Six fruits. My partner thought it was hilarious. I told her the next run would be better, and it was, but only because I figured out what I’d actually done wrong, which turned out to be three separate things happening at once. I’ll get to all of them.

The short version: yes, you can grow cherry tomatoes in an AeroGarden. It works. But it’s the most demanding thing I’ve grown in this setup, and there are specific ways it goes sideways that most guides gloss over or skip entirely. This is the article I wish I’d had before I started.

Which AeroGarden Model You Actually Need

This is where most people get into trouble before they’ve even planted anything.

The AeroGarden 7 LED buy on Amazon is a fine little machine for herbs. I have one. But for tomatoes, it’s genuinely not the right tool. It gives you seven pods, which sounds fine, but the light arm’s maximum height is the limiting factor, tomatoes get tall, and the 7’s grow light doesn’t give you the clearance to let a tomato plant do what it needs to do. You’ll be fighting the plant the whole time, pruning harder than you should, and the yield will reflect that. The 7 also runs a 20-watt LED, which is enough for basil but starts to feel underpowered once you’re trying to set fruit on a real fruiting plant. I’ve covered the model differences in more depth over here if you want to compare before buying.

For tomatoes specifically, the AeroGarden Bounty Basic buy on Amazon is where I’d tell someone to start. Nine pods, a 30-watt full-spectrum LED, and a grow arm that goes high enough to give you real working room. The larger water bowl matters too, tomatoes drink more than you’d think, and running low between top-ups is one of the fastest ways to stress the plant at exactly the wrong moment. The digital display and automatic light timer are things you stop noticing after a week, but they genuinely help during the early stages when you’re still building habits around checking the unit.

I wouldn’t try tomatoes in anything smaller than the Bounty. I’ve said it in my overview of what’s actually worth growing in these systems and I’ll say it again here: the pod count and the height clearance aren’t specs to skim past when you’re picking a model for a fruiting plant.

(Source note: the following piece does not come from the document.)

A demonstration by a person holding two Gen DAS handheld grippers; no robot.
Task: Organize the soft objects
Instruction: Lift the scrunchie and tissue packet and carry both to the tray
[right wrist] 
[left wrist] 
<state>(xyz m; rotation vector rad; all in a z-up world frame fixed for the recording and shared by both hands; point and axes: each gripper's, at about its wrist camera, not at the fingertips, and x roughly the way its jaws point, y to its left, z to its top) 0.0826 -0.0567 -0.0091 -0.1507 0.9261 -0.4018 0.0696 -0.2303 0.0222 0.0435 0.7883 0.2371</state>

Which Cherry Tomato Varieties to Use

Standard cherry tomato seeds, the kind you’d start in a raised bed, tend to get away from you indoors. They want to be six feet tall. The AeroGarden does not want that for them.

The two varieties I’d actually recommend for this setup are Tumbling Tom and Red Robin. Both are bred to stay compact. Red Robin in particular stays genuinely small, which makes it easier to manage light distance and stops the plant from taking over the whole unit. Tumbling Tom trails a bit more and can get bushier, but it’s productive and handles the hydro environment well.

AeroGarden sells their own tomato pod kits, which are convenient and take the germination guesswork out of it. If you want to use your own seeds, you can absolutely do that with blank pods and grow sponges, but stick to the compact varieties. I made the mistake of trying a standard sweet cherry variety in my second run because I already had seeds. It worked, kind of, but I was pruning it every four days and the plant never really settled into a comfortable size.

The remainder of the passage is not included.